→ **SUPPLIED MATERIAL**:

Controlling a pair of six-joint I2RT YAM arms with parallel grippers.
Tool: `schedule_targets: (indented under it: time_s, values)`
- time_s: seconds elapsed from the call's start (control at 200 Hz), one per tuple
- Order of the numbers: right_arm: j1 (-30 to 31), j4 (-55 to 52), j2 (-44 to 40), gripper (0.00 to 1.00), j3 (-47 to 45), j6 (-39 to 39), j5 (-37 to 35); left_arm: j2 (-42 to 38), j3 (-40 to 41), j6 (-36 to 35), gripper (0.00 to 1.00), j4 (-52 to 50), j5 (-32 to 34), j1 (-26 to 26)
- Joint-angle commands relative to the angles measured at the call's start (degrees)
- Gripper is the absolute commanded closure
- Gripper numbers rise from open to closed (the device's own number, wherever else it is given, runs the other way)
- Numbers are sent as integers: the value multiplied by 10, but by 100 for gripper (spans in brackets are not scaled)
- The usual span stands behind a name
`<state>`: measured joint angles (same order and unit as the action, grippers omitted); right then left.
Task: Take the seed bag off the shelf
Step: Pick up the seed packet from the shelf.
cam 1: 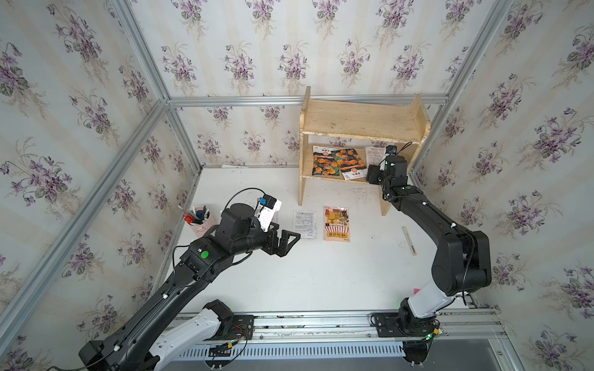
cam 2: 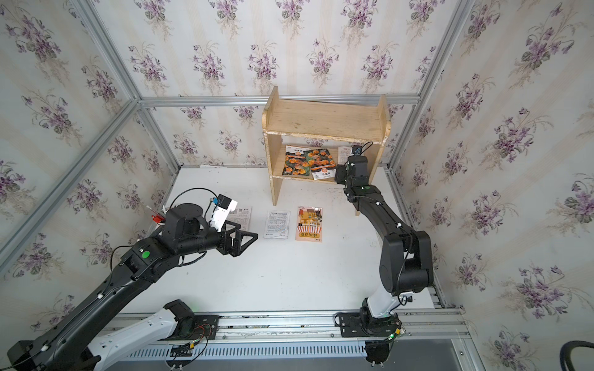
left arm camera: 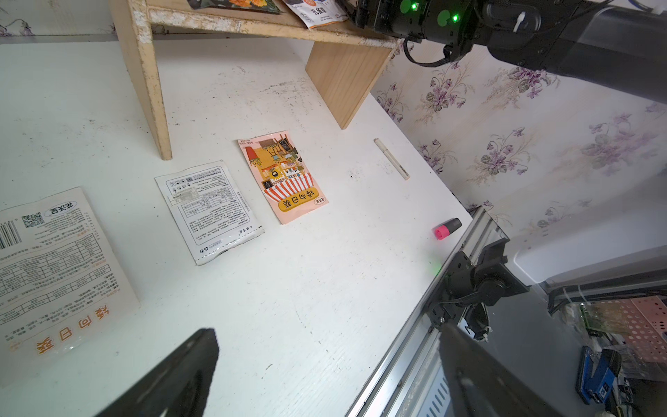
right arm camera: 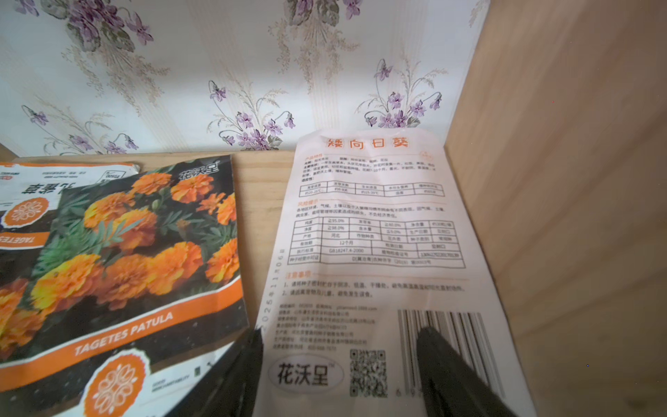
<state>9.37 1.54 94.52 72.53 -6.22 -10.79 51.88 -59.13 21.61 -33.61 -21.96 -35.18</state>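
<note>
My right gripper [right arm camera: 343, 330] sits inside the shelf's [cam 1: 360, 119] lower tier, fingers spread above the pale seed bag [right arm camera: 368, 224]. The bag lies flat at the tier's right end, next to the side panel and beside the marigold bags [right arm camera: 144, 234]. My left gripper [cam 1: 289, 239] hovers before the shelf, fingers wide apart and empty.

Tight lane between marigold packet [right arm camera: 144, 245] and side panel [right arm camera: 559, 180] of shelf [cam 1: 360, 120].
</note>
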Motion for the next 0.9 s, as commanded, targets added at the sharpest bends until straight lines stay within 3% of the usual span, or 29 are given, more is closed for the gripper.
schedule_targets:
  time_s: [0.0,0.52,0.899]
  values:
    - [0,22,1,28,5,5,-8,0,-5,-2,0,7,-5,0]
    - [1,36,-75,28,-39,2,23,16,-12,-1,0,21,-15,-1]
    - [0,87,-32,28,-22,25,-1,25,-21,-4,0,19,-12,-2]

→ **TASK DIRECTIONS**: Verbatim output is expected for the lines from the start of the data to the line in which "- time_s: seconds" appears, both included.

→ **SOLUTION FOR THIS TASK**:
Controlling a pair of six-joint I2RT YAM arms with parallel grippers.
Tool: `schedule_targets: (indented under it: time_s, values)`
- time_s: seconds elapsed from the call's start (control at 200 Hz), one per tuple

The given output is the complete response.